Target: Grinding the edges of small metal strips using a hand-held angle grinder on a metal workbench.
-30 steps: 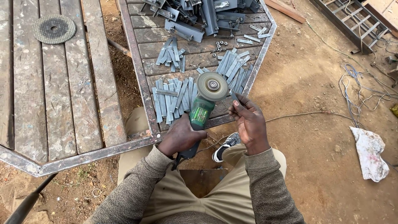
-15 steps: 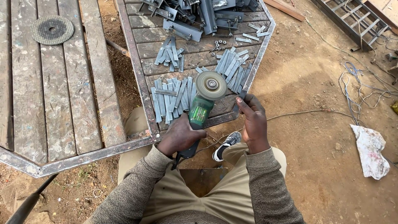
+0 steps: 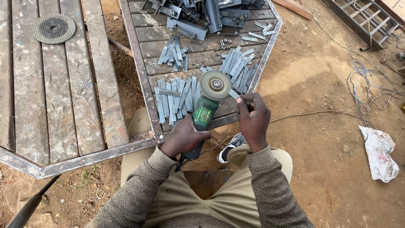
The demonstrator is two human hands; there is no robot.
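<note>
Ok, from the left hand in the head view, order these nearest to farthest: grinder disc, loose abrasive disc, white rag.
From the left hand:
1. Grinder disc, just above, on the held tool.
2. Loose abrasive disc, far upper left on the planks.
3. White rag, far right on the dirt.

Soft, even daylight (sharp throughout)
</note>
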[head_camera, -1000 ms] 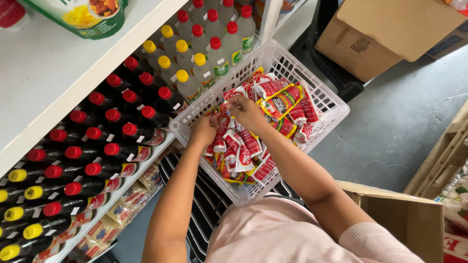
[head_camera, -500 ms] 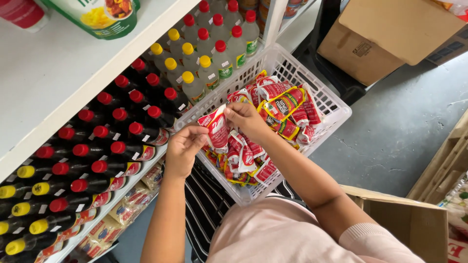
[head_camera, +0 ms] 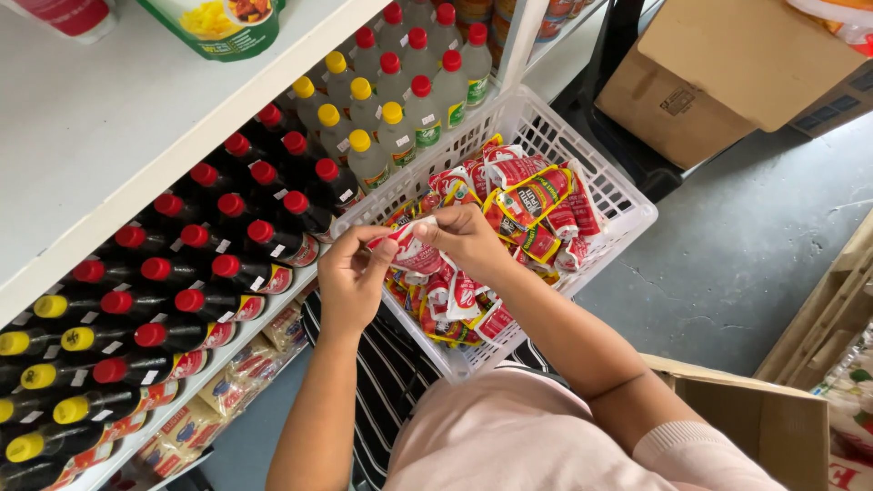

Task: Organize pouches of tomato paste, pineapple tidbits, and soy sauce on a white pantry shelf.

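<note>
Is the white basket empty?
No, the white basket is full of red and yellow sachets, and both the left hand and right hand hold one sachet above it.

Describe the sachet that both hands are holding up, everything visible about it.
The sachet is a small flat pouch, red and white, of glossy plastic film by its look. It is lifted just above the white basket of similar sachets, lying roughly level. The left hand pinches its left end between thumb and fingers, and the right hand grips its right end, covering part of it. It looks sealed and slightly crumpled. Its print is too small to make out.
</note>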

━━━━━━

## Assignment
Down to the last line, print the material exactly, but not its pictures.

## Written solution
Target: Grinding the edges of small metal strips using a hand-held angle grinder on a metal workbench.
-30 steps: 
-15 steps: 
+0 steps: 
The demonstrator is two human hands; there is no robot.
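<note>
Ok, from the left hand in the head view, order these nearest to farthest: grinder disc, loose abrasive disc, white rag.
From the left hand:
1. Grinder disc, just above, on the held tool.
2. Loose abrasive disc, far upper left on the planks.
3. White rag, far right on the dirt.

Soft, even daylight (sharp throughout)
</note>
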[head_camera, -1000 ms] 
[head_camera, -500 ms] 
[head_camera, +0 ms] 

Task: Organize pouches of tomato paste, pineapple tidbits, and soy sauce on a white pantry shelf.

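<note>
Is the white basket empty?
No, the white basket is full of red and yellow sachets, and both the left hand and right hand hold one sachet above it.

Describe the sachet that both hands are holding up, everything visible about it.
The sachet is a small flat pouch, red and white, of glossy plastic film by its look. It is lifted just above the white basket of similar sachets, lying roughly level. The left hand pinches its left end between thumb and fingers, and the right hand grips its right end, covering part of it. It looks sealed and slightly crumpled. Its print is too small to make out.
</note>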

What the exercise required has been answered in full.